The stacked plate is a much better design and size for size, much more efficient.
Those temps seem awful high to me.... I will see 180* on the trans side in stop and go traffic on hot days while towing or not. That seems to be my 'break point' temp... By that I mean it seems pretty easy to get the temp to 180*, but it takes a lot to get it above that. Again, towing or not.
I'm setup with the stock setup, so it goes thru the rad to the cooler and back to the trans. My temp sensor is in the line just before the rad.
I did get my trans temp to 210* while climbing a long grade towing my trailer on a 90*+ day.... The water temp was at 210* as well. The TC was unlocked and when it did lock, the trans temp went down to around 195* for the rest of the pull. Once over the top, the temp went back to 180* when back on level ground. The water temp went back to 195*
If you are seeing higher temps on the water temp side when running on the hwy then something is wrong (oh, you gotta love Fords gauges, huh.... "I'm running a temp of 'M'...". At least your gauge moves... Mine never does. That's why I installed an aftermarket water gauge as well...  )

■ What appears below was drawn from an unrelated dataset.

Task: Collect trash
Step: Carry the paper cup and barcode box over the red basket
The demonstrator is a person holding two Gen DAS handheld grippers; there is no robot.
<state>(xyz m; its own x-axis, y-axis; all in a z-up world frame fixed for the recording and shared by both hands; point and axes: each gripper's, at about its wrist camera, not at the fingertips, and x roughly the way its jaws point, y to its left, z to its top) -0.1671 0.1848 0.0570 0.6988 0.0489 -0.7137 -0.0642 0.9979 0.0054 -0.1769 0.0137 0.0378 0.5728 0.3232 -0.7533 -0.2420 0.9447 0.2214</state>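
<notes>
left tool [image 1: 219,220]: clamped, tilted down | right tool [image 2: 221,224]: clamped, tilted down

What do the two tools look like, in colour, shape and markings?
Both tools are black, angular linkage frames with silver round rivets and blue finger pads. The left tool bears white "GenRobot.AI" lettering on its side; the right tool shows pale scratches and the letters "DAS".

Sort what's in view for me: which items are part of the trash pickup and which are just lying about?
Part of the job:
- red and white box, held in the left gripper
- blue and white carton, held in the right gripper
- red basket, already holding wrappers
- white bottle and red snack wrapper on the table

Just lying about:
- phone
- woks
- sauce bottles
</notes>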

Sounds like you might have a blown head gasket. Not bad enough to allow the exchange of fluids, but enough to allow additional pressure into the cooling system and mess things up.... Could be a clogged rad as well, so do check that out first.
To check for a possible blown gasket, when the engine is cold, remove the rad cap and start the engine. Look into the rad and if you see bubbles, that's pressure in the system behind the thermostat and not a good sign.....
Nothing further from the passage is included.